Posted Wednesday January 23rd, 2019, 11:30 am by

Day 3 – How to Reduce Email Overload

Develop an uncanny ability to be selectively ignorant.  Timothy Ferriss.

Stressed by business email overload?  What is the effect of email overload on your mental health?  Studies show its profound.  During day three of clean inbox week, we use email management techniques to reduce the the business email overload so that and you continue to enjoy a clean inbox.  Deleting simply is not an option. You have be proactive and keep all unwanted emails out of your inbox and reduce the number of times you check for new email.

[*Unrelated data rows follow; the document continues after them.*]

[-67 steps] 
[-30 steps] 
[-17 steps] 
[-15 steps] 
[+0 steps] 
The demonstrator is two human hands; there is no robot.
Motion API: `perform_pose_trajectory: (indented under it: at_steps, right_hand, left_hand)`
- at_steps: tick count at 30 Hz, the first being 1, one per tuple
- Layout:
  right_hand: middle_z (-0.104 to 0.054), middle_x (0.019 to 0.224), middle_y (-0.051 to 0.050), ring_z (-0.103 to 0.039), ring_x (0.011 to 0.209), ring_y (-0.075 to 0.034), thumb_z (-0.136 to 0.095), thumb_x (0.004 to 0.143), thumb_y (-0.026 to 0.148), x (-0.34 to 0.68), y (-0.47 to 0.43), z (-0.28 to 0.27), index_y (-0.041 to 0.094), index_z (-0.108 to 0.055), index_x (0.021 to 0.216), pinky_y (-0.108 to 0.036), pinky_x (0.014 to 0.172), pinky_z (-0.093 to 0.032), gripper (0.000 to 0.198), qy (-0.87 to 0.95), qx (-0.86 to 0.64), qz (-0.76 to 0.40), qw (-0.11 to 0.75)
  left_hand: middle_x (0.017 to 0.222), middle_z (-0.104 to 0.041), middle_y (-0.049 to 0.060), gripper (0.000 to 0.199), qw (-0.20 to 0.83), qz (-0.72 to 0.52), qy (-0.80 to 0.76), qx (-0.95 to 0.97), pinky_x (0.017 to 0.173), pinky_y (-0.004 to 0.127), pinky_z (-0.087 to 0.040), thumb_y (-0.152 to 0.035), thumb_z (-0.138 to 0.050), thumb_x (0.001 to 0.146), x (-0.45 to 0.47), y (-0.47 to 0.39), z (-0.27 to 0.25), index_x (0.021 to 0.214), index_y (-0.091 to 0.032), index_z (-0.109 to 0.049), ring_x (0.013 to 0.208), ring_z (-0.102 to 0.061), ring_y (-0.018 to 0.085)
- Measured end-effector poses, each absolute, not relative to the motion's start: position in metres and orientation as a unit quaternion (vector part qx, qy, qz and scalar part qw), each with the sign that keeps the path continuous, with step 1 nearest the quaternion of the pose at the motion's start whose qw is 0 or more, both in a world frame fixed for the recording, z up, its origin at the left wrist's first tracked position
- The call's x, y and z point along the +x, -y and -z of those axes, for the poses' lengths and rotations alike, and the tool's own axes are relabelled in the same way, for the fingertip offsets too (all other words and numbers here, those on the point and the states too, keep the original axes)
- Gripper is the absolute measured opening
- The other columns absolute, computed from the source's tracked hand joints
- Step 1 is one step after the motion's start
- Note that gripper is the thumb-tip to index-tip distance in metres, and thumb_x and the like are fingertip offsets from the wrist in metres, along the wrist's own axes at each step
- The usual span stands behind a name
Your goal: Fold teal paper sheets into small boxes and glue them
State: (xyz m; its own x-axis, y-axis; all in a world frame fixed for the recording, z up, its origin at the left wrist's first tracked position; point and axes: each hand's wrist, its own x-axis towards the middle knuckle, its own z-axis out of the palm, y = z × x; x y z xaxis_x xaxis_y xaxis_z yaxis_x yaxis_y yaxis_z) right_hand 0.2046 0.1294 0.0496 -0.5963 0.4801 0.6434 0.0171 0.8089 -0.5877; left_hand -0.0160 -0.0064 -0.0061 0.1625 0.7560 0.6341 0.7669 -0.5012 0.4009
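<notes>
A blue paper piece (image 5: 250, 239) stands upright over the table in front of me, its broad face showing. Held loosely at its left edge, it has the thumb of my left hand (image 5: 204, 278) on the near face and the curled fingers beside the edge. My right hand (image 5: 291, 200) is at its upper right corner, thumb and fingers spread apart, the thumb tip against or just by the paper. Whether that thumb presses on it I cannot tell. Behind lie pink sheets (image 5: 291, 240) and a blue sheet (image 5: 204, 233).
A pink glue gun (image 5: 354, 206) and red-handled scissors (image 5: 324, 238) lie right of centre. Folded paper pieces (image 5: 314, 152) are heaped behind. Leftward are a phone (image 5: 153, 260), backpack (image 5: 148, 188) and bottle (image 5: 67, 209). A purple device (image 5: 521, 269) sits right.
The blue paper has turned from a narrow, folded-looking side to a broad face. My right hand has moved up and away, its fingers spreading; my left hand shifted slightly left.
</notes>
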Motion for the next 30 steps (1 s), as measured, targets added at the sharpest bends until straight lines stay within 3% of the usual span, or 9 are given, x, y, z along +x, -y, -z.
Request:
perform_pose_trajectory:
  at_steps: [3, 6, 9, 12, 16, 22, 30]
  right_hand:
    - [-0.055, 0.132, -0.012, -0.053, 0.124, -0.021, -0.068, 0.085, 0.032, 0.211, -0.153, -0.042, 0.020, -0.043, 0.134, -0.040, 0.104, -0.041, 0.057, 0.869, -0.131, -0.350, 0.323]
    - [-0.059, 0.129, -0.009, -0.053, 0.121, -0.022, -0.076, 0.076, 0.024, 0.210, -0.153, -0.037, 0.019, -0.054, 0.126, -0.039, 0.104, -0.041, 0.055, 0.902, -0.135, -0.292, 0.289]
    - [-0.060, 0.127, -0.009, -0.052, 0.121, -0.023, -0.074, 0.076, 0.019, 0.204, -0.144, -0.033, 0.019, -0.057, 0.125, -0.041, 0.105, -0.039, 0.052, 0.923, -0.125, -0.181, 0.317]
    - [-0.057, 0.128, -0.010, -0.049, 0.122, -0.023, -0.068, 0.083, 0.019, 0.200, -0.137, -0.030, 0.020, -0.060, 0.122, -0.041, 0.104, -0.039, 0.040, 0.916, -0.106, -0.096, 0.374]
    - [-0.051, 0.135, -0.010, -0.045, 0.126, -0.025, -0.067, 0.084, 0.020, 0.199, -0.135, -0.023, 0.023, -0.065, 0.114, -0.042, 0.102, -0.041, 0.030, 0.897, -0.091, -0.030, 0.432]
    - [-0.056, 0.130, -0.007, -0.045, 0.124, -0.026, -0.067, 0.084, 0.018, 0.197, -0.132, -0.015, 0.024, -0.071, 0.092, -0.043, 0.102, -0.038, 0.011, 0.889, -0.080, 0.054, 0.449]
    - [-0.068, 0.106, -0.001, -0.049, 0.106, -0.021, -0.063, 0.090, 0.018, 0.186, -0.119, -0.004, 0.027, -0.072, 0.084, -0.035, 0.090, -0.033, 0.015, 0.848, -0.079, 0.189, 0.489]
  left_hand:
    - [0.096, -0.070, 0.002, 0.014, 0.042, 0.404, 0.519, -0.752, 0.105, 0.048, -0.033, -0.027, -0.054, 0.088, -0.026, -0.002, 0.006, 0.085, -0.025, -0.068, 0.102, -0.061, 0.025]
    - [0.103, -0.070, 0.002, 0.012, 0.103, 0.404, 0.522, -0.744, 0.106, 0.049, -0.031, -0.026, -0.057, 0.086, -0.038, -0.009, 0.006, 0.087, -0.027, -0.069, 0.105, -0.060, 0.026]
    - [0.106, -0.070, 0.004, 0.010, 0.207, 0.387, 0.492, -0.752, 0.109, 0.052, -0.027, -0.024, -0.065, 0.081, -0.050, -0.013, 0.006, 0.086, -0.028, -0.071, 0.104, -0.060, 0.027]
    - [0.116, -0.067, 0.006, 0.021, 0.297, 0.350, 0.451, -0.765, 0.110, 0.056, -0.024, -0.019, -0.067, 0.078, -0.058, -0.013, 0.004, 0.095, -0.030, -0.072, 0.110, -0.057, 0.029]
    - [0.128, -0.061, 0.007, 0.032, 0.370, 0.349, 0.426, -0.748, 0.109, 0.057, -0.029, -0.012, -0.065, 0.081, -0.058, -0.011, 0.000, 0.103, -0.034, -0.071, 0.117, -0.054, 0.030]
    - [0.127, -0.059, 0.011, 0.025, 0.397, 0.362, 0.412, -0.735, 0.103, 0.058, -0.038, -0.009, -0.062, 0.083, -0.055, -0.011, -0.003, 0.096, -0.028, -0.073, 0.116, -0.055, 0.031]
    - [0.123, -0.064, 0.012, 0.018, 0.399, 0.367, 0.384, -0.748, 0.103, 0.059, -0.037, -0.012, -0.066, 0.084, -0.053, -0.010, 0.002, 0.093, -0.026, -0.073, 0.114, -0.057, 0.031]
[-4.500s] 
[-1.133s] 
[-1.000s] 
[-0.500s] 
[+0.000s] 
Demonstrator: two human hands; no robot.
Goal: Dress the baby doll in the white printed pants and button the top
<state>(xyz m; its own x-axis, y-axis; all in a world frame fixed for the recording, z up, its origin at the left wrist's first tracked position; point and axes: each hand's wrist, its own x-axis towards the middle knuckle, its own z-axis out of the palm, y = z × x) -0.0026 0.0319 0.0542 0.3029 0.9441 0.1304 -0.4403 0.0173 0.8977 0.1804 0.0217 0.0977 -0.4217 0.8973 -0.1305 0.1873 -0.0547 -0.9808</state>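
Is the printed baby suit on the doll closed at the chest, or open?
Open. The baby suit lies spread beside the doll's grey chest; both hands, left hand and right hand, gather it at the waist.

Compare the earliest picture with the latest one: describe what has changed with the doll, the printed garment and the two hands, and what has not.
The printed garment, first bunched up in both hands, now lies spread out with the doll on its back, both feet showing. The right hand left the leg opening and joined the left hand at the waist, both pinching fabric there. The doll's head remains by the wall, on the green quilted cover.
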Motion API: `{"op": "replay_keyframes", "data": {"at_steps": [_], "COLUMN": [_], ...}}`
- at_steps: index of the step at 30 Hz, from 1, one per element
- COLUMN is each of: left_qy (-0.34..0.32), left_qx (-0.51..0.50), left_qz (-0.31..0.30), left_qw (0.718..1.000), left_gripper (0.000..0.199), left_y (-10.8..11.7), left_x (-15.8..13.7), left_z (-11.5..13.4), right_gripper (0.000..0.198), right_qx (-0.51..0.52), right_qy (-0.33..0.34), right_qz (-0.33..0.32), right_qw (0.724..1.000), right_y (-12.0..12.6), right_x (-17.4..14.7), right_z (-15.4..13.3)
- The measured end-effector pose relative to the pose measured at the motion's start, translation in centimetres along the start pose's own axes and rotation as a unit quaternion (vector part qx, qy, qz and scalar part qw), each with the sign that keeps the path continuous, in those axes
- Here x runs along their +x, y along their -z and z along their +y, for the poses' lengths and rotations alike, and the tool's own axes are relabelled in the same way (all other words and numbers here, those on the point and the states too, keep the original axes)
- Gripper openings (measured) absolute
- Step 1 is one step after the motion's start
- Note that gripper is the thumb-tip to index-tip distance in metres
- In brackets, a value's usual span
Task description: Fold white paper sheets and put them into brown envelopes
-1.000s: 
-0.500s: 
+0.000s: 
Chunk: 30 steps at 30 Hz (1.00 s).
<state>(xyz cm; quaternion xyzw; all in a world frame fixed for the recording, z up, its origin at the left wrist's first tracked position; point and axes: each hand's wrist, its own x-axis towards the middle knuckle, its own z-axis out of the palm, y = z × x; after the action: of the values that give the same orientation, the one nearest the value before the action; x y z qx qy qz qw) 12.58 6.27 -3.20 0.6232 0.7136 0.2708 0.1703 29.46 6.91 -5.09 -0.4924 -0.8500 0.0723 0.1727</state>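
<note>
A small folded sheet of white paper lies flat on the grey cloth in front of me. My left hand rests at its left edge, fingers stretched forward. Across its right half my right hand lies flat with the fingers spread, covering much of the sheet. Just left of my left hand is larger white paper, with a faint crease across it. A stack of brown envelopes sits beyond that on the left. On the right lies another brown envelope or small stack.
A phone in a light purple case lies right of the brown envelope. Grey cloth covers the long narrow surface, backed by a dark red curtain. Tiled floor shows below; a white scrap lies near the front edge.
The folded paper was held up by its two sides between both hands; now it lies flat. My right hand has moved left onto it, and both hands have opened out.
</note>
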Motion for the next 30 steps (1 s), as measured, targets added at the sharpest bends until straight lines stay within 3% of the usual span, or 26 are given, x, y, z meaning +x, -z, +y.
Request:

Step 1 – Prioritise each new email you receive today 

How many of the emails you receive do you really need?  Triage your emails as you deal with them.  Ask yourself  ‘Do I really need this email?’ ‘How useful is this to me?’  For more guidance on prioritising see Brilliant Email chapter 3 and ‘Taking Control of Your Inbox”  if you are a PA or EA.

Step 2 – Stop all non-essential emails from reaching your inbox

For all those low priority emails, either get yourself off the sender’s list or automatically move them out of your inbox so they don’t distract you from the really important ones.   Your inbox should be your ‘work in hand’ just like an old fashioned in-tray.  Ways to reduce the incoming email traffic and hence email overload are:

  • Unsubscribe.
  • Ask the sender to remove you from their list.
  • Use rules to send them automatically to a folder/Trash.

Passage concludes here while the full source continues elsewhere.